====== Exercise data ======
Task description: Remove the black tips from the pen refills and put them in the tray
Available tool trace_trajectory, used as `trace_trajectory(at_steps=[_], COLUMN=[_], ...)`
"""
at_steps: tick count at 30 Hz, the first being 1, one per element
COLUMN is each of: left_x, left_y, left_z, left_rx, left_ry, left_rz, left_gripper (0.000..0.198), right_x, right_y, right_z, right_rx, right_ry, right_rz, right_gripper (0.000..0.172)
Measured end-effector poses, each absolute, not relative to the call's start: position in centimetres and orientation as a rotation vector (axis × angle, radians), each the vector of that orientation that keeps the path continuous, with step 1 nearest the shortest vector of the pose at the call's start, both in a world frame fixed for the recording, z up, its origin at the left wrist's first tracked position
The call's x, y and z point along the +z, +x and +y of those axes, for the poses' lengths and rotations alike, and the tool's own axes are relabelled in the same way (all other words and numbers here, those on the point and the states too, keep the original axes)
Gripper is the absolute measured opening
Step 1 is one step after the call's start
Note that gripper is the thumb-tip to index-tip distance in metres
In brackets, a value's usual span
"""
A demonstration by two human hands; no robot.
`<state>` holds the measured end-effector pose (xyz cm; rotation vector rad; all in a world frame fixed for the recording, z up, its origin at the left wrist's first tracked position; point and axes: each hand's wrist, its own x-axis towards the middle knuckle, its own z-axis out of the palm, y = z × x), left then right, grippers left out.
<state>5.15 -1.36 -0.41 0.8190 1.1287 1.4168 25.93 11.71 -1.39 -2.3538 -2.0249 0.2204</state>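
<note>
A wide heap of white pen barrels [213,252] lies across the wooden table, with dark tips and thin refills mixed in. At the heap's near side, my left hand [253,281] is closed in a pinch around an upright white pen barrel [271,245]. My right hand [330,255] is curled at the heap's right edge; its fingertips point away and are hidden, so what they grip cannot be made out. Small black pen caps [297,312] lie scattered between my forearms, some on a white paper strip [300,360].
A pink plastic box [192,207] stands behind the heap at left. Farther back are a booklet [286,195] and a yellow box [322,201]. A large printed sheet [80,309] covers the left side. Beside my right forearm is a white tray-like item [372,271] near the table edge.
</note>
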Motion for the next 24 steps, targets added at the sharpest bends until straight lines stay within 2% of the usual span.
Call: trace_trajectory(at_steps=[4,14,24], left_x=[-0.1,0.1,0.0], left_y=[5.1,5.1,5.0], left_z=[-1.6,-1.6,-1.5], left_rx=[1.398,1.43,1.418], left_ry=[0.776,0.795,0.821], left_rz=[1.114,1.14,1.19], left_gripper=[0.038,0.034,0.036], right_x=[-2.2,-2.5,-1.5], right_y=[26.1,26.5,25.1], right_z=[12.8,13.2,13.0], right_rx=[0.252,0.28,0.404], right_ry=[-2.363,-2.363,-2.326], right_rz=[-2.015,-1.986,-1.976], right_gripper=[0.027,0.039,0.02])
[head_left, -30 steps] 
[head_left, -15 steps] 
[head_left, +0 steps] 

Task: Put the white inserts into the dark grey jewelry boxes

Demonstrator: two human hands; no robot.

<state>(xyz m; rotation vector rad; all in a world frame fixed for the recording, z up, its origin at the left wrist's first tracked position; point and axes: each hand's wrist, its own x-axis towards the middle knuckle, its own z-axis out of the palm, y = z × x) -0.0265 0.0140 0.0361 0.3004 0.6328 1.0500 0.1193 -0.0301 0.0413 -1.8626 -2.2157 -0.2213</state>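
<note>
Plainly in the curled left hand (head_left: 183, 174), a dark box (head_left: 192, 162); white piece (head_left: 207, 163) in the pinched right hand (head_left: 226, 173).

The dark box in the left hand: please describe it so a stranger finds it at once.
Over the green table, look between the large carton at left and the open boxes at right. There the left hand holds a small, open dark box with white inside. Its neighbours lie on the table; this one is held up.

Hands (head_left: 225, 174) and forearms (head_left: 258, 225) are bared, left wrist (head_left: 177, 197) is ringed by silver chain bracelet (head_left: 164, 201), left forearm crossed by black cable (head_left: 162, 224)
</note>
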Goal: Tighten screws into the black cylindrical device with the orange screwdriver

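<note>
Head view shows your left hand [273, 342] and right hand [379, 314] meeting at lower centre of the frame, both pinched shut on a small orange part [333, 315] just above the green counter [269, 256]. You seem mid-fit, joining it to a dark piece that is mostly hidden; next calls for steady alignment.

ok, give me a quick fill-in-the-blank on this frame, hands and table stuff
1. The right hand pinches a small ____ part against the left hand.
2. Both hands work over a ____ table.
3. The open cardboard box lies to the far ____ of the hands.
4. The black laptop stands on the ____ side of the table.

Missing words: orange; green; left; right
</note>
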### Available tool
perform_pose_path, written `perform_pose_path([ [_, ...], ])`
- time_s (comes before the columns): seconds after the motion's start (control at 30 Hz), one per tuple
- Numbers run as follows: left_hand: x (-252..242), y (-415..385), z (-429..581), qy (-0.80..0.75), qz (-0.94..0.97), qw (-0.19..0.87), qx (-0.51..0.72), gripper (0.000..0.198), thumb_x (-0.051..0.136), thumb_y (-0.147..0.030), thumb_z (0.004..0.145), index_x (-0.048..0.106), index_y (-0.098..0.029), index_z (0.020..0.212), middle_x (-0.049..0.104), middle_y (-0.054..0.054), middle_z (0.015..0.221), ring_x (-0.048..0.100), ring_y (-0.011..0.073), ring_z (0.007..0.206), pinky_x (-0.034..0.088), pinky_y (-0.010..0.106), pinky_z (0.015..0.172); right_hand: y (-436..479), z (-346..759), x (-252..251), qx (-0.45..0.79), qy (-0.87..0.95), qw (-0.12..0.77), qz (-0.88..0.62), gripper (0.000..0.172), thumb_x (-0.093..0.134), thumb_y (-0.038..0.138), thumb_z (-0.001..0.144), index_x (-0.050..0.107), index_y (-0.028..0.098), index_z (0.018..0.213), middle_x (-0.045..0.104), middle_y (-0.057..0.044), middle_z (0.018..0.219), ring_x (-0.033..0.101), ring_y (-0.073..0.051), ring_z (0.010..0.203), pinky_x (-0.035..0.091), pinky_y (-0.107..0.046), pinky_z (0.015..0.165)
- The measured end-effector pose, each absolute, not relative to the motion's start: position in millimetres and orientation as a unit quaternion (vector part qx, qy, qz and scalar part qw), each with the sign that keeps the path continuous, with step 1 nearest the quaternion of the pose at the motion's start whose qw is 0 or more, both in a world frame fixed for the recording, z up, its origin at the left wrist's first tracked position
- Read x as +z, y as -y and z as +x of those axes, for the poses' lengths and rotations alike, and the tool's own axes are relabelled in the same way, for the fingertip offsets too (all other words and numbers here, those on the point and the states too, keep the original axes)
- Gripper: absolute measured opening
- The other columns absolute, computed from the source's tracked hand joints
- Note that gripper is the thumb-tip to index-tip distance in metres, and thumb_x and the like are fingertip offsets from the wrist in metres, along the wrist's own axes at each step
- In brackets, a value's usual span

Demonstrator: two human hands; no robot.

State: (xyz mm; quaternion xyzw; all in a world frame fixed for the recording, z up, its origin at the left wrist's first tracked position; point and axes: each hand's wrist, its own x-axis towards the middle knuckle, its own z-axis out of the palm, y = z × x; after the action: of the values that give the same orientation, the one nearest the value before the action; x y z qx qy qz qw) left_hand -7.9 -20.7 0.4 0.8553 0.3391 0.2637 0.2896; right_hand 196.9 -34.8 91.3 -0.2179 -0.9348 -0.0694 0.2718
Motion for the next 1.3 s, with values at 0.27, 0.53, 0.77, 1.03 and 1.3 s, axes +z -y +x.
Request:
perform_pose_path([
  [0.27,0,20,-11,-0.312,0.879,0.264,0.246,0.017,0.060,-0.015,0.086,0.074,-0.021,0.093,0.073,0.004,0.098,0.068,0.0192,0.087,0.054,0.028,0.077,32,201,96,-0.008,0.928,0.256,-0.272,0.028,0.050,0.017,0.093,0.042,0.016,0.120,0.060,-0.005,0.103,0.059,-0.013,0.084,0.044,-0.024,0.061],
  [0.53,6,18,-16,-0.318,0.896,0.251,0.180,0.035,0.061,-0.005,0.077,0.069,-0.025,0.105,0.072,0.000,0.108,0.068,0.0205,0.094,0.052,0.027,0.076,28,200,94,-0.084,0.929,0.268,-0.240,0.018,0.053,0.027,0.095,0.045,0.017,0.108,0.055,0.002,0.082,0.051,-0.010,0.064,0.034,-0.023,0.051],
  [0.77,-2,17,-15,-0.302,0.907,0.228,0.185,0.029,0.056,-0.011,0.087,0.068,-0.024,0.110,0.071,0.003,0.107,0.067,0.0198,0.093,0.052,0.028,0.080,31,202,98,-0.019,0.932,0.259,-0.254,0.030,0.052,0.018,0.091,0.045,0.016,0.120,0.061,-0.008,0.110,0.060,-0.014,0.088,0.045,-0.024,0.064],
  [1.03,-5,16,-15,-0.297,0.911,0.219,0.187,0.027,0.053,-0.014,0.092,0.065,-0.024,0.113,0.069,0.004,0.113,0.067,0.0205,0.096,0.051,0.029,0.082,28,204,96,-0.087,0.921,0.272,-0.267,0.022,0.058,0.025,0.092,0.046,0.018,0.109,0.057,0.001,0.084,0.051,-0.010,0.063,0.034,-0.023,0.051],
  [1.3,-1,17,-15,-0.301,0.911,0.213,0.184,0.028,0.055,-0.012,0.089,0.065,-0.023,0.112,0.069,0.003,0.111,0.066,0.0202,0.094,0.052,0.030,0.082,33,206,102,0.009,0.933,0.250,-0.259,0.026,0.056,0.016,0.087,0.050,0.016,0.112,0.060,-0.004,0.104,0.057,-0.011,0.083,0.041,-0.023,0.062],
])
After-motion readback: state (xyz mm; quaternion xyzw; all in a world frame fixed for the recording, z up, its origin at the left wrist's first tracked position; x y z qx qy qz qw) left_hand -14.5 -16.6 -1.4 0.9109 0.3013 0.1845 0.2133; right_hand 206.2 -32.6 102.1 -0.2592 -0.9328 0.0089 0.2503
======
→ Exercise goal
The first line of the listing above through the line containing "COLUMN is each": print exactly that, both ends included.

→ Answer to this problem
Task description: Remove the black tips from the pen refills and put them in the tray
Available tool trace_trajectory, used as `trace_trajectory(at_steps=[_], COLUMN=[_], ...)`
"""
at_steps: tick count at 30 Hz, the first being 1, one per element
COLUMN is each of: left_x, left_y, left_z, left_rx, left_ry, left_rz, left_gripper (0.000..0.198), right_x, right_y, right_z, right_rx, right_ry, right_rz, right_gripper (0.000..0.172)

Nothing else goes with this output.